### TASK PROMPT
Check the listing that follows and work out how many lines include "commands". The reply is that number alone.

------------------------------

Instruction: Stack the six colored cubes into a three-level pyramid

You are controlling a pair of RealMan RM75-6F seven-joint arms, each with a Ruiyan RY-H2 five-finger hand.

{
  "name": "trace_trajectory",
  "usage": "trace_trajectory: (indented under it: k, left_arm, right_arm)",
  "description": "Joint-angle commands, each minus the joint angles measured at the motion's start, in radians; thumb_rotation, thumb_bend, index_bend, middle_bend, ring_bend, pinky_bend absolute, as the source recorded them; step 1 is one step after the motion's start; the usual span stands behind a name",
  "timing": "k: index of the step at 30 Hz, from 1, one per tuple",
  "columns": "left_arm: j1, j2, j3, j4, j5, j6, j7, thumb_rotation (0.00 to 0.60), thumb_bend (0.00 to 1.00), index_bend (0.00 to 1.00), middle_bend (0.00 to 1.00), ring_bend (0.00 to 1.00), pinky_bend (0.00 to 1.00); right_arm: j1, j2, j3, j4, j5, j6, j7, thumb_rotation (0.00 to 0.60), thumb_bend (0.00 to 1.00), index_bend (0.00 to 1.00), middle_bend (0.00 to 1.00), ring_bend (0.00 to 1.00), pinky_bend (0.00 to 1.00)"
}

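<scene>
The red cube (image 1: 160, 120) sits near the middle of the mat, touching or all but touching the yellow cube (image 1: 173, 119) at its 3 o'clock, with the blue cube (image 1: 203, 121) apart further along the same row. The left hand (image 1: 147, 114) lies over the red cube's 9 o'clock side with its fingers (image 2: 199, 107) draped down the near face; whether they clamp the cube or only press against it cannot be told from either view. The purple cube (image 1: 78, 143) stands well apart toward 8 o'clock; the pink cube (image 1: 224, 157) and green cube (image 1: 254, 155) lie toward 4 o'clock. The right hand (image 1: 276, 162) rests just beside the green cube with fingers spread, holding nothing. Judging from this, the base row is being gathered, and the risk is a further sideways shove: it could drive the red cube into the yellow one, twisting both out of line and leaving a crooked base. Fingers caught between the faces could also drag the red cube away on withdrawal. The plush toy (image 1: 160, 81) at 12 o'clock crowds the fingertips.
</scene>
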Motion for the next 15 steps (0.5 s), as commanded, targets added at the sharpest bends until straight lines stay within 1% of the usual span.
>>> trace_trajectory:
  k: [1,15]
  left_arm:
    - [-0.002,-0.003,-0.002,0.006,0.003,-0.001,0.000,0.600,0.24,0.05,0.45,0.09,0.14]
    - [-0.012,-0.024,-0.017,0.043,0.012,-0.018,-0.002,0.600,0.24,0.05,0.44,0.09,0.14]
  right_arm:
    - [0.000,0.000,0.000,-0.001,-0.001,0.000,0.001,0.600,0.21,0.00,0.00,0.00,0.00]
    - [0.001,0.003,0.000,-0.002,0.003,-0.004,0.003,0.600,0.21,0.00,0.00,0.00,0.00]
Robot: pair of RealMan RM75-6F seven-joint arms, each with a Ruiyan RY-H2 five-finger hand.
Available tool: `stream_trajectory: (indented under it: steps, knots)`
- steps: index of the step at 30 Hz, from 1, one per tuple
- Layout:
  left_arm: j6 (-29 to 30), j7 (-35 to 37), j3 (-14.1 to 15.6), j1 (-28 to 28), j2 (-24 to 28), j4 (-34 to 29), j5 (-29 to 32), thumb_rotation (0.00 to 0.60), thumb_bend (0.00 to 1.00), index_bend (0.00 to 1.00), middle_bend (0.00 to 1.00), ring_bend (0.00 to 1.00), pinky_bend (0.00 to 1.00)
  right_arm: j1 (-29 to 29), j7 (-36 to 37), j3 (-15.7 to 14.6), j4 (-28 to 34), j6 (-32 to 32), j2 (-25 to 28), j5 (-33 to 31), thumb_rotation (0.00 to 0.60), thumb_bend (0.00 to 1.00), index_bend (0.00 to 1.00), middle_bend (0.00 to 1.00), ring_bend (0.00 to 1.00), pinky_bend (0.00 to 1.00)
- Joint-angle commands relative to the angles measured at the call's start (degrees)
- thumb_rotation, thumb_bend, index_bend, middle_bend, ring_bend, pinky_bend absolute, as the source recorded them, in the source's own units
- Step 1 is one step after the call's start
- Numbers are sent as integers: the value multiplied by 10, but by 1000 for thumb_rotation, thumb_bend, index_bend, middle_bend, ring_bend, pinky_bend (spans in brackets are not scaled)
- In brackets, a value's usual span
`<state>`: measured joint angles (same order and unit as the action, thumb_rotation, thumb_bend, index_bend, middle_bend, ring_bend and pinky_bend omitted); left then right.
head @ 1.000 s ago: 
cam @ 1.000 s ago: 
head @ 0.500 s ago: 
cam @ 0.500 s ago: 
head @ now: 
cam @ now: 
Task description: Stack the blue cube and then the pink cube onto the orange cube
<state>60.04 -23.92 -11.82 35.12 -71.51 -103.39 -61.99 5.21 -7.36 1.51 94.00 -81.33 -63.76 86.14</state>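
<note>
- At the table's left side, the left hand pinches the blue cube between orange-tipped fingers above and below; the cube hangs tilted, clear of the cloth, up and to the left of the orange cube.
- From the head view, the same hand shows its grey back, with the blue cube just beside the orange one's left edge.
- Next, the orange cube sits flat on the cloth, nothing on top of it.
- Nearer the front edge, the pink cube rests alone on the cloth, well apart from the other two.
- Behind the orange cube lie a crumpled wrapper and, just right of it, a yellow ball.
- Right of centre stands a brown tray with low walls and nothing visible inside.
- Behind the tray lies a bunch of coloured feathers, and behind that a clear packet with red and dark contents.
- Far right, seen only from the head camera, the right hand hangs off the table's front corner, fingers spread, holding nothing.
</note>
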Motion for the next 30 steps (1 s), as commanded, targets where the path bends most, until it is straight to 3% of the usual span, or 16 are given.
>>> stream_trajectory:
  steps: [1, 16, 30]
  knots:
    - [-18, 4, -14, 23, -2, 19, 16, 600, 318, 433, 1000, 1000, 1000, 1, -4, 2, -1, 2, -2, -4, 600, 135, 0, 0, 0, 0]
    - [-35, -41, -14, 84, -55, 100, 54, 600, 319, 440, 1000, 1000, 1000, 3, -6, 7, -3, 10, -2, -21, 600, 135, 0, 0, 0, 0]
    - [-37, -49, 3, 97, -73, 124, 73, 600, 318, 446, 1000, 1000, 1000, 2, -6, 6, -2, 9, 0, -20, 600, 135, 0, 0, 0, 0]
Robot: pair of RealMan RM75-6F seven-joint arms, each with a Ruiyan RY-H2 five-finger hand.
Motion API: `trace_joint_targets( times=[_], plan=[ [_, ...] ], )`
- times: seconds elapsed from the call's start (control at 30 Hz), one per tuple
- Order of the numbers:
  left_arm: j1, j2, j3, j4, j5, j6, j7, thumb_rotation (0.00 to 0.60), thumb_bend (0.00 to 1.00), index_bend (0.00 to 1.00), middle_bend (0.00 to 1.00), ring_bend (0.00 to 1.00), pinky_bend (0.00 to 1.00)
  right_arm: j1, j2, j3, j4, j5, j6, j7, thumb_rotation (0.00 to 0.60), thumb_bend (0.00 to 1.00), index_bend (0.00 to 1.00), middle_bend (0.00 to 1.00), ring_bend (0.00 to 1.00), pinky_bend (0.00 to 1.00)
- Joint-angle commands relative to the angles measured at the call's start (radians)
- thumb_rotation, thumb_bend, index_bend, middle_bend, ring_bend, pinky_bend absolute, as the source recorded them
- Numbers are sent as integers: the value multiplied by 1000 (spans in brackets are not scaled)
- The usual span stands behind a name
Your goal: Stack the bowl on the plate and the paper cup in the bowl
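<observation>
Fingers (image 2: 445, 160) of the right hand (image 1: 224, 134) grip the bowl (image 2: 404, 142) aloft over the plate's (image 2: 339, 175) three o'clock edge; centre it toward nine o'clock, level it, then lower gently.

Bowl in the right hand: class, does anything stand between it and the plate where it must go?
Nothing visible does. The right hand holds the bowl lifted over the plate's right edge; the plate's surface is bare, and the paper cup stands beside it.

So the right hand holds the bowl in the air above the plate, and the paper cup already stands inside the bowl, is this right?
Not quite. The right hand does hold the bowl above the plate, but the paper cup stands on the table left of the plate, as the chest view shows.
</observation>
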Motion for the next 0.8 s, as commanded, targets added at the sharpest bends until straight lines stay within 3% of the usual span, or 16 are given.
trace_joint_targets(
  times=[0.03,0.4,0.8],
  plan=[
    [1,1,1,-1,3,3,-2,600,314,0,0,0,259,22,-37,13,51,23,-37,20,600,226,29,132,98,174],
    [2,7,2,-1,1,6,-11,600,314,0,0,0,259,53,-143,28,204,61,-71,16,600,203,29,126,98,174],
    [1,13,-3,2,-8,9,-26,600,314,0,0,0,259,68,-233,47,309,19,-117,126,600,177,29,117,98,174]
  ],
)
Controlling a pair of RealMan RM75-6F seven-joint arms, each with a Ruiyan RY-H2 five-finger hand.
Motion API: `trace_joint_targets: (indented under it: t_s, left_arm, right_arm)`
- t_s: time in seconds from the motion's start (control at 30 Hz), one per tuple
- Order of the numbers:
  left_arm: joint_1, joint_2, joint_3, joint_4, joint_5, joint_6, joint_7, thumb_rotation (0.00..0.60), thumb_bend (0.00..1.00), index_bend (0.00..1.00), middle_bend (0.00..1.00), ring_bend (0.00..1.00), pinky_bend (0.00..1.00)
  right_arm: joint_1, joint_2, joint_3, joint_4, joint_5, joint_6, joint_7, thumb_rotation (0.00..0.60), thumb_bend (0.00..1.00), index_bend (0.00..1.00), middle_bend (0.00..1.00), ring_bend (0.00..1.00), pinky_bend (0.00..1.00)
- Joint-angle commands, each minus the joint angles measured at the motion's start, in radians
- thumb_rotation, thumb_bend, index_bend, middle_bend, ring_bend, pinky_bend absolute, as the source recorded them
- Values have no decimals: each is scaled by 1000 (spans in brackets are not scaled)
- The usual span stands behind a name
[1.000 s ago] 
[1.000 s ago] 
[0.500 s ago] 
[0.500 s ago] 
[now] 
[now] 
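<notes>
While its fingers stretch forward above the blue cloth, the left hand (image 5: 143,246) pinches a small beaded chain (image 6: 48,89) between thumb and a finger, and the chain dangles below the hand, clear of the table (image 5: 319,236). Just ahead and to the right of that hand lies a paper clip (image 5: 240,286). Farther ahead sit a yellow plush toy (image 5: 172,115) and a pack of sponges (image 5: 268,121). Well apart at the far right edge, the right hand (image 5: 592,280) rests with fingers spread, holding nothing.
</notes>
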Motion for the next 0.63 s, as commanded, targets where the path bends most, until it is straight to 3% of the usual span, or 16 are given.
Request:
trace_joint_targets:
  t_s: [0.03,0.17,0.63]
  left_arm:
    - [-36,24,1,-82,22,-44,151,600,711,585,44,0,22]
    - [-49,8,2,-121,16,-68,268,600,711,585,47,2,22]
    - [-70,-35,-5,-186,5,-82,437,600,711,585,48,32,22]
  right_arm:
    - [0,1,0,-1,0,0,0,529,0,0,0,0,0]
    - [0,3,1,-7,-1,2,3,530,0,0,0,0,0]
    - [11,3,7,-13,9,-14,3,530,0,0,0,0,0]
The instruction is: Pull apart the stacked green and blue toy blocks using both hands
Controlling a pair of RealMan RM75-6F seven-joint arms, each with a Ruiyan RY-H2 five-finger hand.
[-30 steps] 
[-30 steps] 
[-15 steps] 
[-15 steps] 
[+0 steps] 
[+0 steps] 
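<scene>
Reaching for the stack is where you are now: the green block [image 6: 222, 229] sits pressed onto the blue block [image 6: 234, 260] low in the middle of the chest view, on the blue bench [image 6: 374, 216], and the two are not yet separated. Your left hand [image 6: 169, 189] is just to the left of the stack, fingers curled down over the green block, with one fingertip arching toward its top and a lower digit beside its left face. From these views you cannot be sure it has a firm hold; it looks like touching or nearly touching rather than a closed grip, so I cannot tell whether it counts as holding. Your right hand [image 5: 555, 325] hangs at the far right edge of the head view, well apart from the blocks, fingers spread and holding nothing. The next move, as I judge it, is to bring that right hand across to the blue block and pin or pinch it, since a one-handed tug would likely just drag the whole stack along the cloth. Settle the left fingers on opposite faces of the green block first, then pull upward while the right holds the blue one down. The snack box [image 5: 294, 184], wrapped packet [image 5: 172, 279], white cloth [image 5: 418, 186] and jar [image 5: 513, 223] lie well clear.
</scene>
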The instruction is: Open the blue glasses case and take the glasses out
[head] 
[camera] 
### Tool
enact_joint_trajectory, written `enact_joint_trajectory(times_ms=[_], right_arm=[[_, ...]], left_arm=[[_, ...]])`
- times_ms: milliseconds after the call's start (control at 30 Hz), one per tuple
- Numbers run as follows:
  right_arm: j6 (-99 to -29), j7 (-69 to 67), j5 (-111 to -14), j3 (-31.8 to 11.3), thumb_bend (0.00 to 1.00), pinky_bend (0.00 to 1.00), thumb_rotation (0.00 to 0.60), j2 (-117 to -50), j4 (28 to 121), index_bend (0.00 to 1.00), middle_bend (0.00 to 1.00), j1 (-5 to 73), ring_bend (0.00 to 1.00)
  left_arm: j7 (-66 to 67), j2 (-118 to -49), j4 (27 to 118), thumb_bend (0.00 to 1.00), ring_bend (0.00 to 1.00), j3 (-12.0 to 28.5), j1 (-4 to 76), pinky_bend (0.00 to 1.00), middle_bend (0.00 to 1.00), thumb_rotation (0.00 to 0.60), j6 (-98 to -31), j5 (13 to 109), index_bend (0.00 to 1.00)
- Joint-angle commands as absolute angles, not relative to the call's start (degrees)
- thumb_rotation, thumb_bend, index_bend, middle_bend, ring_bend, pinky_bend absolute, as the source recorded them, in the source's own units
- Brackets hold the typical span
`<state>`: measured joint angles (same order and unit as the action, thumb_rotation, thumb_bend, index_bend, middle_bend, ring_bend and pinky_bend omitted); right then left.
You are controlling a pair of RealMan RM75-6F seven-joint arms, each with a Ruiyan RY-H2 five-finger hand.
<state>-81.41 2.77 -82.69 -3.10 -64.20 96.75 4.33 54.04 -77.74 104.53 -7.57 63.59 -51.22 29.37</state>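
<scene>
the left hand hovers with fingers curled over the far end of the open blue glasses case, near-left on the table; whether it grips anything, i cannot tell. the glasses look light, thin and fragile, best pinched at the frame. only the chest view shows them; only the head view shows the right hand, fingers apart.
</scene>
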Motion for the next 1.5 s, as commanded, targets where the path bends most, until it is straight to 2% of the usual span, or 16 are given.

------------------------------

### ANSWER
5